Love to everyone!  Hopefully soon we'll start getting blog updates from Tom instead of me! :)

Tuesday, April 9, 2013

Fundraiser and Tom's Escape Plan

First and foremost, many of thanks to those who helped with the fundraiser!!! Whether via donating a raffle item or food, cooking, serving, showing up to eat or shop, or those who've sent a donation in their physical absence. We so greatly appreciate it and thanks to all of everyone's hard work, generous donations, and hungry bellies, we were able to raise over $5,000 after paying for everything. That is so incredibly fantastic!!!

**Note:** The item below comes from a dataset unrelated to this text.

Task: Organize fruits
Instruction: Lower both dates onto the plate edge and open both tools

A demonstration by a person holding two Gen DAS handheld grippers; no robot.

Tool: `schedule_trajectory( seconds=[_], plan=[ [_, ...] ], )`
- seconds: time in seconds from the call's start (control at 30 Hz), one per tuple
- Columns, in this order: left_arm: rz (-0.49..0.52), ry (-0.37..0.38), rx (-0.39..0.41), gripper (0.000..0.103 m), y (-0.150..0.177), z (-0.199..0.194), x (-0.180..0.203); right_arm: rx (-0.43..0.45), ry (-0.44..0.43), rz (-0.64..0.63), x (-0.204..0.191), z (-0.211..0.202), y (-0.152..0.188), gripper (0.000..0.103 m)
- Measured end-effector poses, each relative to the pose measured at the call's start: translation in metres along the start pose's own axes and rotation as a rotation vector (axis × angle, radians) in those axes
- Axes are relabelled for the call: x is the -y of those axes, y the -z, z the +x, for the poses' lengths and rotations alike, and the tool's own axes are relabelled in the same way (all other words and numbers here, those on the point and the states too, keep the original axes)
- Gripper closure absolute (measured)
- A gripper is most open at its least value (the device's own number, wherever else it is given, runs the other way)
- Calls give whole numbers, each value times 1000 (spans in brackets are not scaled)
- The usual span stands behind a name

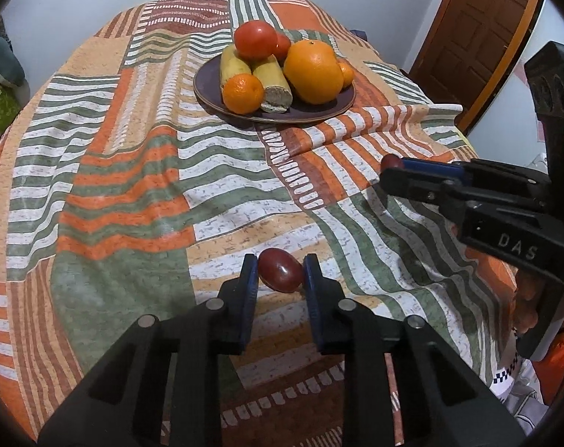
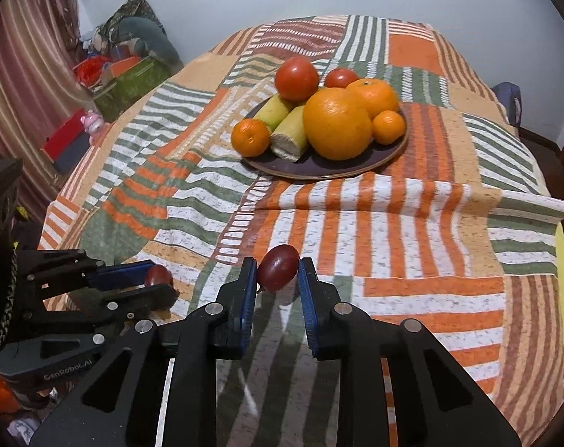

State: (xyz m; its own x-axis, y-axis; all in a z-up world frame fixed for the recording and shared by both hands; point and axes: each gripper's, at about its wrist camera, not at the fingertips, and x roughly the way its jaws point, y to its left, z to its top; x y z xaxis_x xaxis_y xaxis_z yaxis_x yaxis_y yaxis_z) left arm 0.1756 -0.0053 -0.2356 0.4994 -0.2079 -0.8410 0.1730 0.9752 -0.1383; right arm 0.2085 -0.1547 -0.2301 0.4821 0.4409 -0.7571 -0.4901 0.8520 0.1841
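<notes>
While the dark round plate [image 2: 360, 171] on the striped patchwork cloth [image 2: 393, 246] of the desk already carried tomatoes, oranges and banana pieces, each gripper was clamped on a small dark-red oval fruit. The left gripper [image 1: 280, 272] pinched its fruit [image 1: 280, 270] between blue fingers [image 1: 249, 279] low over the near cloth; the right gripper [image 2: 278, 270] held a second one [image 2: 278, 267] the same way. Both fruits sat well short of the plate. Judging by this, the carrying step was in hand; next, each would need moving forward and releasing into a free gap without knocking the pile.
</notes>
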Motion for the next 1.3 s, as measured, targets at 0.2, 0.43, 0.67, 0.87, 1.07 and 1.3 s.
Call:
schedule_trajectory(
  seconds=[0.2,0.43,0.67,0.87,1.07,1.3],
  plan=[
    [5,-7,30,79,-11,-11,0,30,16,8,6,-11,-5,82],
    [6,-6,85,79,-39,-22,1,75,37,-3,12,-23,-17,82],
    [4,4,130,79,-69,-19,1,97,39,-9,18,-20,-32,82],
    [-7,12,135,79,-90,-2,-4,83,25,-22,20,-3,-43,82],
    [-14,25,129,79,-106,14,-10,59,10,-49,17,19,-52,82],
    [10,42,123,79,-118,31,-5,30,2,-81,15,39,-59,82]
  ],
)
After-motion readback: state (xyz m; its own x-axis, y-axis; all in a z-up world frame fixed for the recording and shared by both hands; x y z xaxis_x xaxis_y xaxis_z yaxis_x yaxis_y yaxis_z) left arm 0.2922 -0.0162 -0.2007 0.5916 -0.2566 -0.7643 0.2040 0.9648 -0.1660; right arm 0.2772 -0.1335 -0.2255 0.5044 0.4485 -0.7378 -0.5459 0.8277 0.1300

Special thanks to Leslie who put on the ring leader hat to make this happen! Many thanks to Ana Thuemler, Jessica Smith, and Eric & Erin Henderson (of E. Henderson Photography) for their support, muscle power and excellent photos that you're about to see!!! :) Thank you to the Manzo Family at Rancho Grande and Brooke of Prime Cut for selling our tickets at your business! I'd also like to put an incredibly gigantic thank you out there to the Mesker family who with one day of notice took on the role of the chief bbq masters and made our fundraiser the success it was!  Thank you to our baking elves as well!!! No sweet tooth went unsatisfied, that's for sure! So thank you, Lindsay, Teri, Vera, and Amanda! Also, thank you to Michelle Haggard for getting the word out there via the news! So awesome!!! So many many thank you's to be said so do know how sincerely grateful we are for any part that every one played with the fundraiser!!!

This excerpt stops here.